Le travail, ce n’est pas vraiment la santé…
Le travail est motivant. Cela donne un sens. On achève des choses avec des gens, il y a le plaisir de l’accomplissement. J’ai beaucoup de plaisir à travailler avec mes collègues de la FRC et la Présidence. Si les problèmes sont insolubles, si les conditions-cadres pour travailler sont mauvaises ou s’il y a une charge de travail trop élevée, il faut être vigilant. Je suis une adepte du temps partiel, même si je travaille à 100% aujourd’hui. C’est un équilibre qui est bien pour tous. Cela permet la créativité, de se ressourcer et de se reposer. À la FRC, je trouve génial d’avoir des gens qui ont beaucoup de talents et qui font plein de choses dans leur vie. Il faut que je m’octroie des moments de respiration pour entretenir mon énergie. Je suis tiraillée entre mon engagement et mes ambitions dans la vie et la recherche d’une vie saine.

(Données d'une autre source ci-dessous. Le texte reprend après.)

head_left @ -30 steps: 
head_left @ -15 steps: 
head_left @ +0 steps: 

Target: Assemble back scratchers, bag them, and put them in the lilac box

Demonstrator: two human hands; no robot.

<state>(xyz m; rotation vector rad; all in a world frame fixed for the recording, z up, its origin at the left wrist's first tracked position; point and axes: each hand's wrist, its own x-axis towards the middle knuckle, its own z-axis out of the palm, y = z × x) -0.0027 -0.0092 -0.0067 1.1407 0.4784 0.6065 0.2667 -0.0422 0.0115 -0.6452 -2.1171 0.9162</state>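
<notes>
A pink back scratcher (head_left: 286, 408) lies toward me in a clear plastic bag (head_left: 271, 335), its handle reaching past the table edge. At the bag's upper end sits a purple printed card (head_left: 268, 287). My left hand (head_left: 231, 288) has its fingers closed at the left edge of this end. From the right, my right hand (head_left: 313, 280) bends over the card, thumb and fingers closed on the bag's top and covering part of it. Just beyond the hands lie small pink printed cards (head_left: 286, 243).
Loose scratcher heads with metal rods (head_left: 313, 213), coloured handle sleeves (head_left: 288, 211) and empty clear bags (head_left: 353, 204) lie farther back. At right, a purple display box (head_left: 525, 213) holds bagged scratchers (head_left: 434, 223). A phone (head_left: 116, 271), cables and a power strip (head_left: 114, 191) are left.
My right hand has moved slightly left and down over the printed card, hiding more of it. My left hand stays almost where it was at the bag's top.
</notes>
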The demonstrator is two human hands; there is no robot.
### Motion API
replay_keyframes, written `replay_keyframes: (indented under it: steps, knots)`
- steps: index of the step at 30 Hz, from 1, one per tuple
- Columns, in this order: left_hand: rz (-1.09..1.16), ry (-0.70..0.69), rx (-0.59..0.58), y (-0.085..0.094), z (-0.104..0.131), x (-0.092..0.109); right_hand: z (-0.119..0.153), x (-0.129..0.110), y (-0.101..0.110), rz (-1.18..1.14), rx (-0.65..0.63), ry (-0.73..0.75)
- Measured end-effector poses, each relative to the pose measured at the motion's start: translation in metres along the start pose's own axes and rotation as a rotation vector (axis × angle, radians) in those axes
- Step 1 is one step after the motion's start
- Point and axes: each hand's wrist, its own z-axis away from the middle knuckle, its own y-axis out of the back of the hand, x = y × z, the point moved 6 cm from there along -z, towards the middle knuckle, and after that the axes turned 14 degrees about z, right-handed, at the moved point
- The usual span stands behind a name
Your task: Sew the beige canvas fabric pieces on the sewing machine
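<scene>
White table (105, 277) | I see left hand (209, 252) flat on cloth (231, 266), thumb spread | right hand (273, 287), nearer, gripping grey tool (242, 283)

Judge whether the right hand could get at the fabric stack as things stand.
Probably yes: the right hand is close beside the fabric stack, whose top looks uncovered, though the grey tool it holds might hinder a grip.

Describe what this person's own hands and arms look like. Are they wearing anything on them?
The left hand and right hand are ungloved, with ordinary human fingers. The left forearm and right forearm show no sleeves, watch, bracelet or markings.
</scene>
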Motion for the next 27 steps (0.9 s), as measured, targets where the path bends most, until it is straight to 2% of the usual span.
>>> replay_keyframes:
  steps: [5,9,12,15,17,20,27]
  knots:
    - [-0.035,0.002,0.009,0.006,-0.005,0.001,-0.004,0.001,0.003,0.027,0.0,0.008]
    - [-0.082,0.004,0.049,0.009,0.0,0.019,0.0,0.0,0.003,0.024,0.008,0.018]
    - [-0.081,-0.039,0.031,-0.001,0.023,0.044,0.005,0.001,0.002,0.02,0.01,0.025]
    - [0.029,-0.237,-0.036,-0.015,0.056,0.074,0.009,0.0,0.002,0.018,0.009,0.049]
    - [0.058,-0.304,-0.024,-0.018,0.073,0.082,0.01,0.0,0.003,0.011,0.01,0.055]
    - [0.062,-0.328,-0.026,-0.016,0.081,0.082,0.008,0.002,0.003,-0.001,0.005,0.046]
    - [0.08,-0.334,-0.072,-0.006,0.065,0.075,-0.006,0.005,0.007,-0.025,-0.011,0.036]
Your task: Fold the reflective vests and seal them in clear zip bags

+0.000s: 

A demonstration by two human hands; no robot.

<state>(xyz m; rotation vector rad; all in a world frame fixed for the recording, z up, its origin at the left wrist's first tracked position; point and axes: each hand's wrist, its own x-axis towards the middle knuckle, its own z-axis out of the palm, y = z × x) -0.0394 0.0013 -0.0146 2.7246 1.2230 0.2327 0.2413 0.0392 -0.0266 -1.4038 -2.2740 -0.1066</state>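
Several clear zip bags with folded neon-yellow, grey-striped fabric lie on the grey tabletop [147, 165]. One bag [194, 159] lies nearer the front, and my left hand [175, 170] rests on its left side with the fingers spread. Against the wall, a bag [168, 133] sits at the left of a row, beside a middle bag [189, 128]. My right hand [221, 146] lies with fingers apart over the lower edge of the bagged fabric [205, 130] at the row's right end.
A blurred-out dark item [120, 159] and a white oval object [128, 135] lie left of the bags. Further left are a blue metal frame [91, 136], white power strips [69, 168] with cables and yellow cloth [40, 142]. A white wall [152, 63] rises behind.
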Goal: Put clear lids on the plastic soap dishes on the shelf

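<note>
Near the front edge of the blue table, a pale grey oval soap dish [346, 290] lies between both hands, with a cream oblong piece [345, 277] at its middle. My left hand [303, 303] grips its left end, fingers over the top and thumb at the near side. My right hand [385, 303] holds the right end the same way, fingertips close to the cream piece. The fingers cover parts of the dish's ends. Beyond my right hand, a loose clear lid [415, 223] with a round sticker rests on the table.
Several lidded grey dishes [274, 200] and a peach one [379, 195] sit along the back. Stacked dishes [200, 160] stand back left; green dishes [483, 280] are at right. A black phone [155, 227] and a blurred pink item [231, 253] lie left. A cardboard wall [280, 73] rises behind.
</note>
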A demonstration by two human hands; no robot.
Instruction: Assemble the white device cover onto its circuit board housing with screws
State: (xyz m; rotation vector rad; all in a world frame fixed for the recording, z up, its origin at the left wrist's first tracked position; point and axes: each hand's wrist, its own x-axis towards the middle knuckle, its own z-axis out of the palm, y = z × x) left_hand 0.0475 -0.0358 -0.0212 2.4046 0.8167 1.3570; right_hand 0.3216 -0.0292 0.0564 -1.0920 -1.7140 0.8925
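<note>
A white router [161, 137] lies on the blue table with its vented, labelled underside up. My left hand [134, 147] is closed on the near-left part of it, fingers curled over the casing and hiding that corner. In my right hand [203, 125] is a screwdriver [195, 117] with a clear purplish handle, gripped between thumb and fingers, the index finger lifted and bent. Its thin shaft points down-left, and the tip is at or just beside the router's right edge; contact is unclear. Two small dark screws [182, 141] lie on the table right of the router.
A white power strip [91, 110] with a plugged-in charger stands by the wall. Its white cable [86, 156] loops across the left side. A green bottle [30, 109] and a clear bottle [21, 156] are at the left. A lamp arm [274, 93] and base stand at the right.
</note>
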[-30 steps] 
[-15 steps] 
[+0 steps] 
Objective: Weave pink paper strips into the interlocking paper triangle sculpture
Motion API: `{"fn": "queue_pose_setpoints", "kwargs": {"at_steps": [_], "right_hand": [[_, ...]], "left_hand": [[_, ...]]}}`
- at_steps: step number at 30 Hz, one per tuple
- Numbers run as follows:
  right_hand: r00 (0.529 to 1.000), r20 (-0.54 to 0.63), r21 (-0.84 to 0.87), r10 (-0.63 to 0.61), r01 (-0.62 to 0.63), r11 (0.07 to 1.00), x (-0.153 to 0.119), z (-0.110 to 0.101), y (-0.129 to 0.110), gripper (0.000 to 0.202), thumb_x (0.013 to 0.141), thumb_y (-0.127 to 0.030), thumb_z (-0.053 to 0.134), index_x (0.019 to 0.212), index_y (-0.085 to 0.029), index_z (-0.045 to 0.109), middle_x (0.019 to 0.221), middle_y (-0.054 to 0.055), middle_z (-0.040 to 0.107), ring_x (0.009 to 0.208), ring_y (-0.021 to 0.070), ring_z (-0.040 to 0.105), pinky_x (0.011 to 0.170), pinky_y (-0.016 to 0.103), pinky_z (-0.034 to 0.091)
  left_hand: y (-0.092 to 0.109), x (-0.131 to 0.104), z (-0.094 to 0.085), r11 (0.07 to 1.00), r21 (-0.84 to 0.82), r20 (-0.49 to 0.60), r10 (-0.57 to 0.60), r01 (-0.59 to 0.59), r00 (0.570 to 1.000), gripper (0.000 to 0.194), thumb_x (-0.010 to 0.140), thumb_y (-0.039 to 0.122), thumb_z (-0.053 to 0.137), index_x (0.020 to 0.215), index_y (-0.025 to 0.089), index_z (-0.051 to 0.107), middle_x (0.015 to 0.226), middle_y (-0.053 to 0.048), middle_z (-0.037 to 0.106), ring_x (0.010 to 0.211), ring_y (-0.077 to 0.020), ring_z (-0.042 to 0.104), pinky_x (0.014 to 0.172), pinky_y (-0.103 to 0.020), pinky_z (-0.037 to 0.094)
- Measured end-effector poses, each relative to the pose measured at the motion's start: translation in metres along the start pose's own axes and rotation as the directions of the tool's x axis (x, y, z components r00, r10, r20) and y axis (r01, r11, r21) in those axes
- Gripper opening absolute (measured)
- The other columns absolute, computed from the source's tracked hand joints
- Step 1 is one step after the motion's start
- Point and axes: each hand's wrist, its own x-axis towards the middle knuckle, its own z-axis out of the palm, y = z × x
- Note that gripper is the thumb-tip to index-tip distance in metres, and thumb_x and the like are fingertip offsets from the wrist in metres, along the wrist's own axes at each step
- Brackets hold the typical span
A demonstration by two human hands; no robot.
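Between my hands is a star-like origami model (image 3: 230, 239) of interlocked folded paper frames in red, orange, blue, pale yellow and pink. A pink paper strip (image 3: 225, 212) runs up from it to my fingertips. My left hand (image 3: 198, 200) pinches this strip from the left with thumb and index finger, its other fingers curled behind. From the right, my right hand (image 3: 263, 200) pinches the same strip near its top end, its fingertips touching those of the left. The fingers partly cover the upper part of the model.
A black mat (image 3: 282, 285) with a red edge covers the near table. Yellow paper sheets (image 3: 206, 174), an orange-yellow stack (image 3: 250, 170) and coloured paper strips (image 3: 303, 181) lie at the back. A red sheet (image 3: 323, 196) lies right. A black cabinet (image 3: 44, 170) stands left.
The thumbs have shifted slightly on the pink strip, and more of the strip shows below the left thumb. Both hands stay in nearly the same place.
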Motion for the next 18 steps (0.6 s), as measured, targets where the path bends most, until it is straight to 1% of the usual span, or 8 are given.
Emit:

Quelle importance accordez-vous au médecin de famille?
C’est essentiel à mes yeux, je ne comprends pas qu’il n’y ait pas plus de valorisation de cette fonction. Il est le pilier pour être et rester en bonne santé. On n’octroie souvent pas assez d’importance à l’état émotionnel. Beaucoup de maladies viennent de là, et c’est sans doute davantage un médecin de famille qui nous connaît bien qui pourra nous aider à mettre le doigt là-dessus, dans un dialogue patient-médecin.
Que diriez-vous du système de santé suisse?
Je n’ai pas envie de le qualifier. C’est une grosse machine, je n’ai pas encore eu le temps d’aller dans tous les détails. J’étais invitée au Forum des 100: les gens trouvent que le système de soins est trop coûteux mais qu’il fonctionne assez bien. Cette question occupe environ 10% de notre permanence à la FRC: les membres nous appellent principalement pour les primes et les remboursements de soins. C’est un dossier lourd et complexe, à vrai dire, il peut être décourageant parfois. Plus les primes augmentent, plus les gens sont difficiles et exigeants et «en veulent pour leur argent», ce qui est un mauvais biais. Je pense que chacun, médecins, patients, assureurs, doit faire sa part. La santé n’est pas un objet de consommation comme les autres. La FRC fait notamment partie de l’association «Smarter medicine» (ndlr, pour une médecine plus intelligente et durable). De manière générale, j’aimerais que la FRC puisse davantage partager ce poids avec les associations de patients et d’assurés. Et que celles-ci soient assez fortes pour que nous ayons ensemble plus de poids pour les réformes à faire.